Work to be completed
Return every line from the records below in which the word "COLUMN" is found.

[Data extracted from a collection]
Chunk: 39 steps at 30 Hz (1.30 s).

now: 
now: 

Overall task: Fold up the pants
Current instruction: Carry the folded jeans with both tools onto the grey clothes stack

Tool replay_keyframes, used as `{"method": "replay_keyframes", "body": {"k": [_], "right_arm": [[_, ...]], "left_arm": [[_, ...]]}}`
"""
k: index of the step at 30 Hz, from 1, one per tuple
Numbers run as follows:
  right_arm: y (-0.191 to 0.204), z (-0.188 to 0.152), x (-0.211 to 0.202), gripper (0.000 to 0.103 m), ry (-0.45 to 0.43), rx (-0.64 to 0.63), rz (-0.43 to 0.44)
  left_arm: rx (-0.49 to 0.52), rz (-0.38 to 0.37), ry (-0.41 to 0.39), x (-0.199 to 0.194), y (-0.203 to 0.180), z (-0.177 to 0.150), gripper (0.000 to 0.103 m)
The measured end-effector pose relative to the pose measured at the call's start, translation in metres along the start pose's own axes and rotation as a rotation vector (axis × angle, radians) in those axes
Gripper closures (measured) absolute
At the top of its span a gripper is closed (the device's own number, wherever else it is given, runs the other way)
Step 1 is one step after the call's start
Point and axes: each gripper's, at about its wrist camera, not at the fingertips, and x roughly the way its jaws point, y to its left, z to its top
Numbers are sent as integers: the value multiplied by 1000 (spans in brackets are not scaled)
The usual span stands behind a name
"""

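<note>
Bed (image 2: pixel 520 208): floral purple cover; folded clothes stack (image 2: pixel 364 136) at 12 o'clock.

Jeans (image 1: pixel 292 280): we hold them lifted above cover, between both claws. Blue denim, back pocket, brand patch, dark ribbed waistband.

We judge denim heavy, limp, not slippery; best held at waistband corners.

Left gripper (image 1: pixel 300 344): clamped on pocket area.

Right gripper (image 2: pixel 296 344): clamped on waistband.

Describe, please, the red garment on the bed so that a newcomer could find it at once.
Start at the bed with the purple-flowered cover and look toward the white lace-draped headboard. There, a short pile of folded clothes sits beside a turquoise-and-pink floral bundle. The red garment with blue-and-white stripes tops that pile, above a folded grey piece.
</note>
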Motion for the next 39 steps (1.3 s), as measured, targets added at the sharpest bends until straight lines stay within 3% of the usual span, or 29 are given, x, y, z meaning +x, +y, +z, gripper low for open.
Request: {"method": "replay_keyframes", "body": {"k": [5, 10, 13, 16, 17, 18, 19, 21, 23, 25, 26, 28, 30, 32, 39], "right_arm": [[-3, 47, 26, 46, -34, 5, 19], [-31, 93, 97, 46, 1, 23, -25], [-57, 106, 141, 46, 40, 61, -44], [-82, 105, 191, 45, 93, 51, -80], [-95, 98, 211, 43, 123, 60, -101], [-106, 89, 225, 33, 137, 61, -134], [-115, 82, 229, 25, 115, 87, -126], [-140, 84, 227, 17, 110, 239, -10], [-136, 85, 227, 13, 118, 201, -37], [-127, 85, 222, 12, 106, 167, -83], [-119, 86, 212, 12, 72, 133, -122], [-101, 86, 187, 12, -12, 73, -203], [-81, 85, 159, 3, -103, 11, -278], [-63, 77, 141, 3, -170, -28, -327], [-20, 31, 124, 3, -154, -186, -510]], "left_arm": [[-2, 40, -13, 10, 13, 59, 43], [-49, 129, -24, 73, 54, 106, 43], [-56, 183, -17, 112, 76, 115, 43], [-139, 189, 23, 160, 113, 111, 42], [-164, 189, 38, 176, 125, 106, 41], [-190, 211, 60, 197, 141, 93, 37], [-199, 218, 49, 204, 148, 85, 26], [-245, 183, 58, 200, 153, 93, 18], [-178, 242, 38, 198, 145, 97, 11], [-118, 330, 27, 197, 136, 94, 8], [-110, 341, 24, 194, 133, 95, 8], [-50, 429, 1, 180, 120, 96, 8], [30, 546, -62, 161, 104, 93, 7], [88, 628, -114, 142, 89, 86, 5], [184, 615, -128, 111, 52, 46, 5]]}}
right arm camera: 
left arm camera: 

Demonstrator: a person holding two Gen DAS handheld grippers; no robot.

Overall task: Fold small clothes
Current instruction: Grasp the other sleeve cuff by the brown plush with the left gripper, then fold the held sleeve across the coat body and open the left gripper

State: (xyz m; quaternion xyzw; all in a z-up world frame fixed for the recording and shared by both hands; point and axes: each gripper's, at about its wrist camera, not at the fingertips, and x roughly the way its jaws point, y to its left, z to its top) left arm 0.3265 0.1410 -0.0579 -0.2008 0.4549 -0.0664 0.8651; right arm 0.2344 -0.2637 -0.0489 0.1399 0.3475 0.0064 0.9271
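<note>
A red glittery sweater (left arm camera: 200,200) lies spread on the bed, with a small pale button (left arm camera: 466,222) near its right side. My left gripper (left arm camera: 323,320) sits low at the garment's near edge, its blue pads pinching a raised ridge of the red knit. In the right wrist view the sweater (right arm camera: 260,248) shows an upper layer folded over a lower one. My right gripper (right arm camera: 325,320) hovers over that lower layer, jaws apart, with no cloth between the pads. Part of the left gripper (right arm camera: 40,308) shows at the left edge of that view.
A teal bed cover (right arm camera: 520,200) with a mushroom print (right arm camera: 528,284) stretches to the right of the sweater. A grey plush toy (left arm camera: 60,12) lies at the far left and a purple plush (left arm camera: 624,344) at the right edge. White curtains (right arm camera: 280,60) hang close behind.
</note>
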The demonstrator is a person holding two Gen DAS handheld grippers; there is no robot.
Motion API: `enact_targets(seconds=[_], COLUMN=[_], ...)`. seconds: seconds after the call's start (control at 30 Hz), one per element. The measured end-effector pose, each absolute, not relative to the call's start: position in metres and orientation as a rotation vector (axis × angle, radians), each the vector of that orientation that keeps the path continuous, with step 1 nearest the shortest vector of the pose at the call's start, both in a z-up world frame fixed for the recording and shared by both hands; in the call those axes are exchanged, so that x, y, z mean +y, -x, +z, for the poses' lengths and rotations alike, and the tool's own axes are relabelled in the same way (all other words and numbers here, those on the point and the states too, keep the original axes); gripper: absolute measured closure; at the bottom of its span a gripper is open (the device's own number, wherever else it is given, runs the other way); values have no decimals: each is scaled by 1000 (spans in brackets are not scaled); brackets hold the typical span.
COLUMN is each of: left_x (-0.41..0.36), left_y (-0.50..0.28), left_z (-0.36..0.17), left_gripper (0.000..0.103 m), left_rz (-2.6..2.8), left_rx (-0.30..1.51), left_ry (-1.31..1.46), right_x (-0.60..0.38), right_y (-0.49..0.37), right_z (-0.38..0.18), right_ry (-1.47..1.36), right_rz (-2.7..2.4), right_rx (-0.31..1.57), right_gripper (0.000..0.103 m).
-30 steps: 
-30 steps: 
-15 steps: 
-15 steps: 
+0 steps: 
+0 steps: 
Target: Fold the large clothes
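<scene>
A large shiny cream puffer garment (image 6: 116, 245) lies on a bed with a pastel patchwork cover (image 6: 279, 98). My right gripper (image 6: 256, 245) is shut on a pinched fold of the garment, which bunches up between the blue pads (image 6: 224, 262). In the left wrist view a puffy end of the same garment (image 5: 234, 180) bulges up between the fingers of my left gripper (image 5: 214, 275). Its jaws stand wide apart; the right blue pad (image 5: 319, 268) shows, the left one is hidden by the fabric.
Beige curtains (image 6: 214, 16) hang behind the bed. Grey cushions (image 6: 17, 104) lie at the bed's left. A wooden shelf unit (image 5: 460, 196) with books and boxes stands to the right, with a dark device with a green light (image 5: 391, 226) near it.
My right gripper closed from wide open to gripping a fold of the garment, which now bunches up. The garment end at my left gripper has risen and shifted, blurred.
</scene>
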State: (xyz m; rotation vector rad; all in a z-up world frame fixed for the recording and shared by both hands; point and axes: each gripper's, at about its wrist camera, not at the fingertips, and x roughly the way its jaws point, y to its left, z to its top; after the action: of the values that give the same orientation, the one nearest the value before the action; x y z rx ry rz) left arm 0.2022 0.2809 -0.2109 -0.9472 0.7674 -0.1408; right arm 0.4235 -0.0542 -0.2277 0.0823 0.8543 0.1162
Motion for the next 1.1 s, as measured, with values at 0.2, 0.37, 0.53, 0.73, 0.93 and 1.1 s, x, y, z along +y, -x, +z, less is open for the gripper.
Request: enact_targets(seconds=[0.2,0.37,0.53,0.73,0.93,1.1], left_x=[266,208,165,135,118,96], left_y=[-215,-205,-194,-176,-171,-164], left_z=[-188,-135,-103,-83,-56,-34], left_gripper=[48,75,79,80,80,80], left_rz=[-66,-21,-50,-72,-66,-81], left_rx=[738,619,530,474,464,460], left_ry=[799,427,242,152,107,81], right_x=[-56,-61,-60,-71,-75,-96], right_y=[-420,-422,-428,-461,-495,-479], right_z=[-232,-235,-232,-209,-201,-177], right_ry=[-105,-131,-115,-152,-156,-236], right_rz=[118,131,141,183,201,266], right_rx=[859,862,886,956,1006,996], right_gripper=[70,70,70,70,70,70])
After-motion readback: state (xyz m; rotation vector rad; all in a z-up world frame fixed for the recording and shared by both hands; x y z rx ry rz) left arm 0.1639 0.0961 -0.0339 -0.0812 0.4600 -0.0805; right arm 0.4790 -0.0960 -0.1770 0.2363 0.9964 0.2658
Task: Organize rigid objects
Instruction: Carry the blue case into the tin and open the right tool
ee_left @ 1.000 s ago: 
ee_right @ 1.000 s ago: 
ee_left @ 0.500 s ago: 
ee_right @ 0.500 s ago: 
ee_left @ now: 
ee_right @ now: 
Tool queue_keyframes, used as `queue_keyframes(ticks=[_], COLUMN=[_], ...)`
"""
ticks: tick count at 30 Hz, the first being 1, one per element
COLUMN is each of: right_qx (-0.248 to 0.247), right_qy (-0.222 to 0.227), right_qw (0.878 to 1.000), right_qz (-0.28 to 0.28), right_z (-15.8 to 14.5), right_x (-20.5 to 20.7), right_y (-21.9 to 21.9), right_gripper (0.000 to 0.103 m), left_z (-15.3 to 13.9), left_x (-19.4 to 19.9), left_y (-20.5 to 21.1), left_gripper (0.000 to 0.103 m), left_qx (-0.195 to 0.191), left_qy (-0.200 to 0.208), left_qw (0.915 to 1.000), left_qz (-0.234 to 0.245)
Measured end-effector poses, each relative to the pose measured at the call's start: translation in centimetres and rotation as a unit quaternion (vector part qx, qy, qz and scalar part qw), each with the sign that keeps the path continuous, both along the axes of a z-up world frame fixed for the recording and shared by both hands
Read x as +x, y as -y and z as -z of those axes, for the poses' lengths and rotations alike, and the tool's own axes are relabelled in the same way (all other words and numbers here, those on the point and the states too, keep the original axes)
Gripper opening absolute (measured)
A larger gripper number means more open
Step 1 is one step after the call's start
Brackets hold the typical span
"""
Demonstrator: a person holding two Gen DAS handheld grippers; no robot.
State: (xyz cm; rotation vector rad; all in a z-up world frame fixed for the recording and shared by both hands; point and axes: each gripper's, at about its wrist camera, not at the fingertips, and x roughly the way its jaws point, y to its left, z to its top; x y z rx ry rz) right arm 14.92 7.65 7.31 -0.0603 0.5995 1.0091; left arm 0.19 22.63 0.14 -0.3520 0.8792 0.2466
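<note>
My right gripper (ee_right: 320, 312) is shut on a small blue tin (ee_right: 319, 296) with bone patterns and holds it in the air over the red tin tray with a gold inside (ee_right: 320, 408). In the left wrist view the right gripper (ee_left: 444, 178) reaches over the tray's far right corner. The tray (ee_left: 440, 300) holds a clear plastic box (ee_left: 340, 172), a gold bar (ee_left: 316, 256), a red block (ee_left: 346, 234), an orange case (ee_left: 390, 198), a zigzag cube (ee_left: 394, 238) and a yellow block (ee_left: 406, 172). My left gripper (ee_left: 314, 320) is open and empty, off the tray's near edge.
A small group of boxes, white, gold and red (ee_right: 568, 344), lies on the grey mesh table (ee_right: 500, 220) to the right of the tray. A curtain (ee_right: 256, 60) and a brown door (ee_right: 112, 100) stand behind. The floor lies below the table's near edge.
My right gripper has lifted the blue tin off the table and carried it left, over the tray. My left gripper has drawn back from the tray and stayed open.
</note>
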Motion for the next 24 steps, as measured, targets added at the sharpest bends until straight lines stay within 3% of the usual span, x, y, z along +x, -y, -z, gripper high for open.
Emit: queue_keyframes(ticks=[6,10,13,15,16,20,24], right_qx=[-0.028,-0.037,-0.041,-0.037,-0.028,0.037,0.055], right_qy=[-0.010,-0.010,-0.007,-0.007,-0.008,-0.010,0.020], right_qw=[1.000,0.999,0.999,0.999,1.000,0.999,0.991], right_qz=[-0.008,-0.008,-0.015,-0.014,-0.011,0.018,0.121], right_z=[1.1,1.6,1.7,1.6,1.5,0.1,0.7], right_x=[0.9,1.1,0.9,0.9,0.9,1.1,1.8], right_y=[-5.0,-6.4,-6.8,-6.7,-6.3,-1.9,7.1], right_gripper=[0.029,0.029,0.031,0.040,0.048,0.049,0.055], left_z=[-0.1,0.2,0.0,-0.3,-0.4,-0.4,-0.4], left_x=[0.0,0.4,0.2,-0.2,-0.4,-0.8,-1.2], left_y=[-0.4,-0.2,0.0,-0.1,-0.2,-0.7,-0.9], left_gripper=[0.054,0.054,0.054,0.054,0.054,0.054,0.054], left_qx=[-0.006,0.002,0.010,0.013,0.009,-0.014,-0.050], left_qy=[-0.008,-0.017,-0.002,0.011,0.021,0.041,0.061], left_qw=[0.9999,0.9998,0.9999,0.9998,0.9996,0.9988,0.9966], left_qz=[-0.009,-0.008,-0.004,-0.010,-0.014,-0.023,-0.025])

Task response
Motion API: `enact_targets(seconds=[_], COLUMN=[_], ...)`. seconds: seconds after the call's start (control at 30 Hz), one per element. The measured end-effector pose, each absolute, not relative to the call's start: position in metres and orientation as a rotation vector (axis × angle, radians), each the vector of that orientation that keeps the path continuous, with step 1 nearest the shortest vector of the pose at the call's start, both in a z-up world frame fixed for the recording and shared by both hands; in the call those axes are exchanged, so that x, y, z mean +y, -x, +z, for the poses' lengths and rotations alike, and the tool's own axes are relabelled in the same way (all other words and numbers here, those on the point and the states too, keep the original axes); gripper: absolute measured closure; at the bottom of its span a gripper is open (the device's own number, wherever else it is given, runs the other way); values have no decimals: each is scaled by 1000 (spans in brackets are not scaled); brackets hold the typical span.
COLUMN is each of: left_x (-0.41..0.36), left_y (-0.50..0.28), left_z (-0.36..0.17), left_gripper (0.000..0.103 m), left_rz (-2.6..2.8), left_rx (-0.30..1.51), left_ry (-1.31..1.46), right_x (-0.60..0.38), right_y (-0.49..0.37), right_z (-0.38..0.18), right_ry (-1.47..1.36), right_rz (-2.7..2.4), right_rx (-0.31..1.57), right_gripper (0.000..0.103 m).
Tool queue_keyframes, used as `queue_keyframes(ticks=[_], COLUMN=[_], ...)`
COLUMN is each of: right_qx (-0.248 to 0.247), right_qy (-0.222 to 0.227), right_qw (0.878 to 1.000), right_qz (-0.28 to 0.28), right_z (-15.8 to 14.5), right_x (-20.5 to 20.7), right_y (-21.9 to 21.9), right_gripper (0.000 to 0.103 m), left_z (-15.3 to 13.9), left_x (-19.4 to 19.9), left_y (-20.5 to 21.1), left_gripper (0.000 to 0.103 m), left_qx (-0.195 to 0.191), left_qy (-0.200 to 0.208), left_qw (0.915 to 1.000), left_qz (-0.234 to 0.245)

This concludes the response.